A new poll asking respondents if they think we are currently living in the “end times” revealed that one in four Americans believe this to be true.
The Washington Times is reporting on a poll conducted by the Barna Group which found that 41 percent of respondents agreed that “the world is currently living in the ‘end times’ as described by prophesies in the Bible.”
The results become even more interesting when broken down by denomination and level of faith commitment.
For instance, 54 percent of Protestants and 77 percent of evangelicals agreed with the statement.
Catholics, on the other hand, had the opposite opinion. A full 73 percent said the end times “are not upon us”. These numbers changed depending on how faithful the respondent was in adherence to Church doctrine. Of those Catholics who regularly attend Mass and abide by most of the Church’s teachings, 45 percent believed the world was living out the end-of-times.
As per Colin Donovan, STL, of EWTN, the Catechism [No. 673-677] gives Catholics a general order of events that are believed to be signs of the approaching end-times.
They are:
1. the full number of the Gentiles come into the Church
2. the “full inclusion of the Jews in the Messiah’s salvation, in the wake of the full number of the Gentiles” (#2 will follow quickly on, in the wake of, #1)
3. a final trial of the Church “in the form of a religious deception offering men an apparent solution to their problems at the price of apostasy from the truth.” The supreme deception is that of the Antichrist.
4. Christ’s victory over this final unleashing of evil through a cosmic upheaval of this passing world and the Last Judgment.

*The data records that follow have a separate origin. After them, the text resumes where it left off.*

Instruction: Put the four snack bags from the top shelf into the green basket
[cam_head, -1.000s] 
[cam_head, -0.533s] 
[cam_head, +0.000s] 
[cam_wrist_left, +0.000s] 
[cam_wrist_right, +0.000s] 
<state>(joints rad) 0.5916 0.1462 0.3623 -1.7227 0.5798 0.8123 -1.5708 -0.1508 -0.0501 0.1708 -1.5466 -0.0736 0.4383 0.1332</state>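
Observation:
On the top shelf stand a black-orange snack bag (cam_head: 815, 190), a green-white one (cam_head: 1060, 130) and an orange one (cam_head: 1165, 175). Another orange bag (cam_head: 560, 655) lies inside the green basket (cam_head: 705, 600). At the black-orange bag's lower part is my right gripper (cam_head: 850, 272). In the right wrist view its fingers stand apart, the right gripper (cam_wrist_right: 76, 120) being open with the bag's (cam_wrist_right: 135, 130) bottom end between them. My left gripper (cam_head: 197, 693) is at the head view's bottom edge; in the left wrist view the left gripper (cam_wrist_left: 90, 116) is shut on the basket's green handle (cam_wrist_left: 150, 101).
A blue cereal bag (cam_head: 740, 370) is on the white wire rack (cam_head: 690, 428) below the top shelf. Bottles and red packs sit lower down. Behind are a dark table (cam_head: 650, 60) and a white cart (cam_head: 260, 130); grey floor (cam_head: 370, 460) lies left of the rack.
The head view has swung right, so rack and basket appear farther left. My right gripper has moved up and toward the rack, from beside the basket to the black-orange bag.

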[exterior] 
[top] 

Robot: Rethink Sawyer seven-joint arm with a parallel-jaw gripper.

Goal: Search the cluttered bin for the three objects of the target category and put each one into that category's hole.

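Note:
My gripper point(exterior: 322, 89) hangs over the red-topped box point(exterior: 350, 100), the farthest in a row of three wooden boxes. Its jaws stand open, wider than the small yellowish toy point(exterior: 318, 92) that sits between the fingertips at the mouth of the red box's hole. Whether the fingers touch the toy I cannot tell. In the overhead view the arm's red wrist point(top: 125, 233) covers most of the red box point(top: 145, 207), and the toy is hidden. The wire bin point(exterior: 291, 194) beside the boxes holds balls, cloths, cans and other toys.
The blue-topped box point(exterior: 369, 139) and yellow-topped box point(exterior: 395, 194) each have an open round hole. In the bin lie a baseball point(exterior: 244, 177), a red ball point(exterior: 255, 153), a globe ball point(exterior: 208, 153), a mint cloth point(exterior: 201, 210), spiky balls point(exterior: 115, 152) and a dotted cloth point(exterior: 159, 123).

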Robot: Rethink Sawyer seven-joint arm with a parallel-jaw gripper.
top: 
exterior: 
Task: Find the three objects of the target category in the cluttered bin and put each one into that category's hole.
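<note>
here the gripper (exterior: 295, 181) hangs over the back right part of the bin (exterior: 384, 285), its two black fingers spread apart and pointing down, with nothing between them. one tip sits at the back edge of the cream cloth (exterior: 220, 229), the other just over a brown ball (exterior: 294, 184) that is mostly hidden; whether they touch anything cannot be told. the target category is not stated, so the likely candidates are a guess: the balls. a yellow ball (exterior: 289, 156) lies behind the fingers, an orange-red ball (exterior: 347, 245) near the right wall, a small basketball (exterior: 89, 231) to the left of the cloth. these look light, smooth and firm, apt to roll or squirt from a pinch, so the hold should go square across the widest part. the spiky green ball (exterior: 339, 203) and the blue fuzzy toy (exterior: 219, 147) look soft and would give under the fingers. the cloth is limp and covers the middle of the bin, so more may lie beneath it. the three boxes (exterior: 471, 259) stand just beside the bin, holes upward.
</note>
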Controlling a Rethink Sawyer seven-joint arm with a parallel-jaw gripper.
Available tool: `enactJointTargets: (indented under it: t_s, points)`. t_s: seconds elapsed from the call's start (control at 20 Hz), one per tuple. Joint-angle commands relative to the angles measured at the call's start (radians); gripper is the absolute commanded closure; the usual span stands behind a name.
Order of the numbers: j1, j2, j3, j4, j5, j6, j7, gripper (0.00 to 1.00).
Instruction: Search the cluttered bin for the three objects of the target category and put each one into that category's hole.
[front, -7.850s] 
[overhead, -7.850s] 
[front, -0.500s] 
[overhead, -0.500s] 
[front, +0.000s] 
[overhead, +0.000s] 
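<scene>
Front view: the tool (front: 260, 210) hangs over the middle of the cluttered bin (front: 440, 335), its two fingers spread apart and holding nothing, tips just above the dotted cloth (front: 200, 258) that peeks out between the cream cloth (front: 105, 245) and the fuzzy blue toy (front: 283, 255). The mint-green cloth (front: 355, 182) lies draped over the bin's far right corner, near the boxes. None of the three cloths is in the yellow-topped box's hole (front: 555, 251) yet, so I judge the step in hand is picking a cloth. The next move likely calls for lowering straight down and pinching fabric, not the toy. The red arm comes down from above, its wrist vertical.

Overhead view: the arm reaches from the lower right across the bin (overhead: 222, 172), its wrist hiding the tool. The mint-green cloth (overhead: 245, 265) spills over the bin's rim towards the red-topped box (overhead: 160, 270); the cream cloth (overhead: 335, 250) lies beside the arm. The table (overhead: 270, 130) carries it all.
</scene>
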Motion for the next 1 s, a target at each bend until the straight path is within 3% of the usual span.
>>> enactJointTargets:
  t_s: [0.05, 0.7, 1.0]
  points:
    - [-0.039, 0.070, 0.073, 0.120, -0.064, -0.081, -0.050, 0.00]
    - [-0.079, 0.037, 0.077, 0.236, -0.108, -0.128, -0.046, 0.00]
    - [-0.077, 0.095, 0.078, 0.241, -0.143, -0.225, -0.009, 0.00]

He also points out that in the opinion of Pope Emeritus Benedict XVI while still serving as Cardinal Joseph Ratzinger, we are not in the end-times. The Second Coming, which is the physical return of Christ on earth, cannot occur until the full number of the Gentiles are converted, followed by ‘all Israel.’
“Approved Catholic mystics (Venerables, Blessed and Saints, approved apparitions) throw considerable light on this order, by prophesying a minor apostasy and tribulation toward the end of the world, after which will occur the reunion of Christians,” Donovan writes. “Only later will the entire world fall away from Christ (the great apostasy) and the personal Antichrist arise and the Tribulation of the End occur.”
While this is not Catholic doctrine because it arises from private revelation, it does conform to what is occurring in our time, especially in light of Our Lady of Fátima’s promise of an “Era of Peace,” Donovan writes.
“This ‘Triumph of the Immaculate Heart’ (other saints have spoken of a social reign of Jesus Christ when Jesus will reign in the hearts of men) would seem to occur prior to the rise of the Antichrist. The optimism of the Pope for the ‘New Evangelization’ and a ‘Civilization of Love’ in the Third Millennium of Christianity fits here, as well.
“This would place us, therefore, in the period just before the events spoken of in the Catechism, that is, on the verge of the evangelization of the entire world. Other interpretations are possible, but none seem to fit the facts as well, especially when approved mystics are studied, instead of merely alleged ones.”